Ligue des Champions: le PSG en mission face à Dortmund, au huis clos et au mauvais sort

Kylian Mbappé et Thomas Tuchel
Kylian Mbappé et Thomas Tuchel - Photo News

L’équation, déjà complexe en raison du poids des désillusions parisiennes au seuil du Top 8 européen, s’est enrichie d’une inconnue inattendue: il faudra réaliser le match européen parfait, qui se refuse au PSG depuis 2016, dans un Parc des Princes vide et sans âme.

A l’aller, l’ambiance survoltée du «Mur jaune» avait transcendé les joueurs de Dortmund pour leur permettre de remporter la première manche. Au retour, le club français misait sur l’appui de ses 48.000 supporters pour renverser la situation lors du rendez-vous le plus important de sa saison.

Les autorités françaises en ont finalement décidé autrement. La faute à la propagation du Covid-19, qui a contaminé plus de mille personnes sur le territoire selon le dernier bilan officiel.

Comme si le PSG, traumatisé par les éliminations répétées en 8es de finale de C1 depuis 2016, voyait le sort s’acharner sur son rêve européen après les deux blessures de sa superstar Neymar, la «remontada» de Barcelone en 2017, la leçon du Real Madrid en 2018 et l’incroyable «come-back» de Manchester United en 2019...

— Incertitude Mbappé, supporters déboussolés -

Le vice-capitaine parisien Marquinhos souhaitait un report pour pouvoir jouer devant son public ? Un voeux pieux impossible à concrétiser pour l’UEFA, contraint par un calendrier serré. De quoi désespérer les supporters parisiens...

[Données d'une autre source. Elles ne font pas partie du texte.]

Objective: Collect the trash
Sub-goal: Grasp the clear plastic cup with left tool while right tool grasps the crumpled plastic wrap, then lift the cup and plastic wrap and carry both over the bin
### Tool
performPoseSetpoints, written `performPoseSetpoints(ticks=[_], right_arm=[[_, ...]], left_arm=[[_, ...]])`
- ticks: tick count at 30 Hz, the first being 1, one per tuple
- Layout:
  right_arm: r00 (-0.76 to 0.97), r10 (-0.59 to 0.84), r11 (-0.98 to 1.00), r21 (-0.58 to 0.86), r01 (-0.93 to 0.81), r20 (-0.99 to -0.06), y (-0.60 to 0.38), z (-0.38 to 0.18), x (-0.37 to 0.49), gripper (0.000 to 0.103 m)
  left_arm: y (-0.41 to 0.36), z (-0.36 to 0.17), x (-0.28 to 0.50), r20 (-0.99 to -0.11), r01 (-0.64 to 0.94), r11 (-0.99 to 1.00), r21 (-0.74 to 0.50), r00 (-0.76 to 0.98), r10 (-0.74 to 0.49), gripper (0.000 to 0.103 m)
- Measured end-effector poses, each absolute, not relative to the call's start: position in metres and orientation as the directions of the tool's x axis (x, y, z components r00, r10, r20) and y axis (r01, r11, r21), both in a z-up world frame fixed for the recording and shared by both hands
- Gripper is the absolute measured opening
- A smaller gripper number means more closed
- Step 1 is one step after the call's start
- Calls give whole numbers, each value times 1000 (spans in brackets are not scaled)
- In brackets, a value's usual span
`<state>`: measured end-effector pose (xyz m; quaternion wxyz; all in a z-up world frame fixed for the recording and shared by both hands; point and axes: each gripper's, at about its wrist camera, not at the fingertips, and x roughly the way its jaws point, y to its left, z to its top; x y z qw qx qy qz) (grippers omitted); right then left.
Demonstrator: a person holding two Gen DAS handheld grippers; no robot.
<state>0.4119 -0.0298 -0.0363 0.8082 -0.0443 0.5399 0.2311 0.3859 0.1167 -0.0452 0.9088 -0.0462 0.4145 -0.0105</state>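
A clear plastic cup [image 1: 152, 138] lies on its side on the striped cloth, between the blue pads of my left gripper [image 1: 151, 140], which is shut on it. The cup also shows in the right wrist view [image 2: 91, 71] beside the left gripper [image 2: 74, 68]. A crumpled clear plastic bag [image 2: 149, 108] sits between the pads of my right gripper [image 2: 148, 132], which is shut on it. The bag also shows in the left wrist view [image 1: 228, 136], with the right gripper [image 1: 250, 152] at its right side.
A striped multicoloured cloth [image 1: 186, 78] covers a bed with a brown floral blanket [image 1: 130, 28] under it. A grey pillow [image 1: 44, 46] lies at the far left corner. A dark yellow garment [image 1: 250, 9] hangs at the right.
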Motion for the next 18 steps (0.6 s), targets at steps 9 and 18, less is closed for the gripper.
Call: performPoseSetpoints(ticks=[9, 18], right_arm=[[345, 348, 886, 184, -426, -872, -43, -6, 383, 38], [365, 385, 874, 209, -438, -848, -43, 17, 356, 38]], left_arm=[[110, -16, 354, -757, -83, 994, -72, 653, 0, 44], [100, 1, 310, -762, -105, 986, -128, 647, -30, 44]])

Résultat: les coéquipiers de Neymar, qui disputera son premier 8e de finale retour de C1 sous le maillot parisien, ne verront jamais le tifo et autres animations préparés depuis plusieurs semaines par le Collectif ultras Paris (CUP).

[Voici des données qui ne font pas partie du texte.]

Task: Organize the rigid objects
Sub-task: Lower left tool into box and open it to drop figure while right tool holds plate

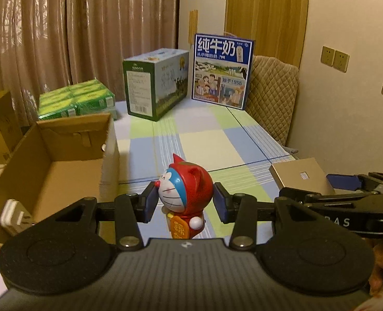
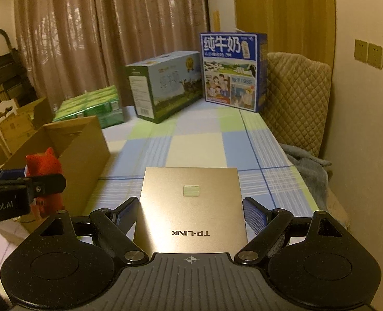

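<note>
We see the checked counter (image 1: 204, 140) with an open carton (image 1: 51, 160) at its left edge. Our right tool (image 2: 190, 215) stands wide, its pads pressed on both sides of the flat gold router (image 2: 191, 202), which juts forward between them, apparently lifted clear of the counter. Our left tool (image 1: 185, 202) is closed narrowly on the toy (image 1: 185, 197), pads at either side of its head, just right of the carton.
</note>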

Le principal groupe de supporters a toutefois invité les fans à se réunir mercredi en fin d’après-midi aux alentours du Parc, pour que «les joueurs (les) entendent de l’extérieur.»

Dans le stade, l’atmosphère s’annonce «bizarre», comme l’a reconnu mardi l’entraîneur Thomas Tuchel. «On va jouer sans spectateurs, sans supporters. Dans un match comme celui-là, c’est super important pour créer une ambiance spéciale, pour créer de la pression sur nos adversaires», a-t-il déploré.

Sans public, il faudra d’autres ressorts pour réussir le grand exploit tant attendu de l’ère qatarie, comme l’orgueil blessé d’un club programmé aux plus grands succès grâce à ses investissements faramineux depuis 2011, mais devenu la risée de la planète foot par sa propension à se saborder dans les moments clés.

Surclassé à Dortmund par la fougue d’Erling Haaland et l’intelligence tactique d’Emre Can, deux joueurs recrutés cet hiver au prix d’un Leandro Paredes, le PSG a payé sa mauvaise préparation entre jeu stéréotypé, reposant sur les éclairs de ses individualités, et bloc défensif trop friable.

— Dortmund mise sur «l’avantage psychologique» -

Principal cible des critiques ? L’entraîneur parisien Thomas Tuchel, auteur d’un pari tactique raté à l’aller. Le technicien allemand, qui joue son avenir dans la capitale, est condamné à s’appuyer cette fois sur son 4-4-2 préférentiel.

Avec quels joueurs ? Si l’identité du onze de départ est connue à 80%, deux joueurs majeurs posent encore question: Kylian Mbappé et Thiago Silva.

Le champion du monde, malade, a manqué les deux derniers entraînements, semant le doute sur sa participation. Quant au capitaine parisien, engagé dans une course contre la montre après sa blessure musculaire, il est en passe de réussir son pari malgré le report de dernière minute du match de Strasbourg, censé lui redonner du rythme.

Toutes les meilleures armes parisiennes seront nécessaires car Dortmund, de son côté, a poursuivi sans encombre sa préparation en s’imposant samedi à Mönchengladbach (2-1) en Bundesliga. Sans aucune blessure à déplorer.

La confiance est telle à tous les étages, que le patron du Borussia Hans-Joachim Watzke s’est même permis un coup de pression médiatique: «Pour eux, le monde va s’effondrer s’ils sont éliminés. Je crois que nous avons maintenant un avantage psychologique».

Avec un budget presque deux fois inférieur au PSG (377,1 contre 635,9 M EUR, selon le cabinet Deloitte), Dortmund n’a pas ce poids.

Depuis sa finale en 2013, le Borussia n’a même atteint qu’une fois les quarts avec... Thomas Tuchel sur le banc. L’entraîneur parisien est condamné à faire au moins aussi bien sous ses nouvelles couleurs pour éviter une crise sportive majeure.